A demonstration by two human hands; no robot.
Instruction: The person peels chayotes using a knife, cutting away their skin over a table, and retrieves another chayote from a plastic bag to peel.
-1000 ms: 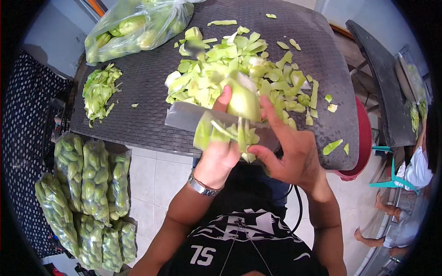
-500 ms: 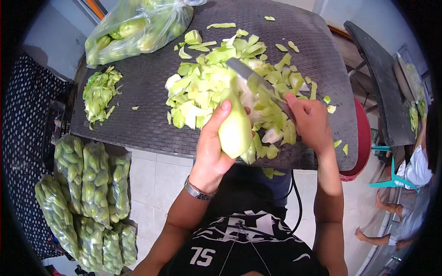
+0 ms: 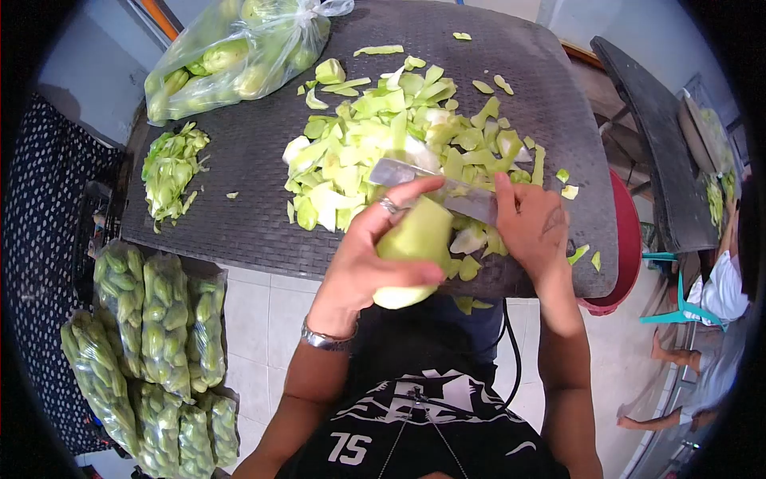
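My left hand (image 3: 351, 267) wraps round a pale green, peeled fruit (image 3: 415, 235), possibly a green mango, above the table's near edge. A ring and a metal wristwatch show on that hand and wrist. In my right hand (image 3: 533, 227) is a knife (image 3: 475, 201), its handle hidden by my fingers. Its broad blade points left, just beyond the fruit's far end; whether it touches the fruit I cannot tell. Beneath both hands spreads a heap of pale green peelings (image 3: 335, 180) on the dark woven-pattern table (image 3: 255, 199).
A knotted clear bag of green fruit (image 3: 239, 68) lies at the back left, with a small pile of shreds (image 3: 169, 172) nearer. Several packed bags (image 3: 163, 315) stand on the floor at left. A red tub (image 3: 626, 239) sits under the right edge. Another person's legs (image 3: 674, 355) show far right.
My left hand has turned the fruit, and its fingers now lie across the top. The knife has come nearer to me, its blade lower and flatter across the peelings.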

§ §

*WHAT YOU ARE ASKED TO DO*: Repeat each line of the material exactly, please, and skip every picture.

*REPLY*:
A demonstration by two human hands; no robot.
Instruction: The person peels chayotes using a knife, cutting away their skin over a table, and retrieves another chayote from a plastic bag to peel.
-1000 ms: 
-500 ms: 
+0 ms: 
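My left hand (image 3: 351, 267) wraps round a pale green, peeled fruit (image 3: 415, 235), possibly a green mango, above the table's near edge. A ring and a metal wristwatch show on that hand and wrist. In my right hand (image 3: 533, 227) is a knife (image 3: 475, 201), its handle hidden by my fingers. Its broad blade points left, just beyond the fruit's far end; whether it touches the fruit I cannot tell. Beneath both hands spreads a heap of pale green peelings (image 3: 335, 180) on the dark woven-pattern table (image 3: 255, 199).
A knotted clear bag of green fruit (image 3: 239, 68) lies at the back left, with a small pile of shreds (image 3: 169, 172) nearer. Several packed bags (image 3: 163, 315) stand on the floor at left. A red tub (image 3: 626, 239) sits under the right edge. Another person's legs (image 3: 674, 355) show far right.
My left hand has turned the fruit, and its fingers now lie across the top. The knife has come nearer to me, its blade lower and flatter across the peelings.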

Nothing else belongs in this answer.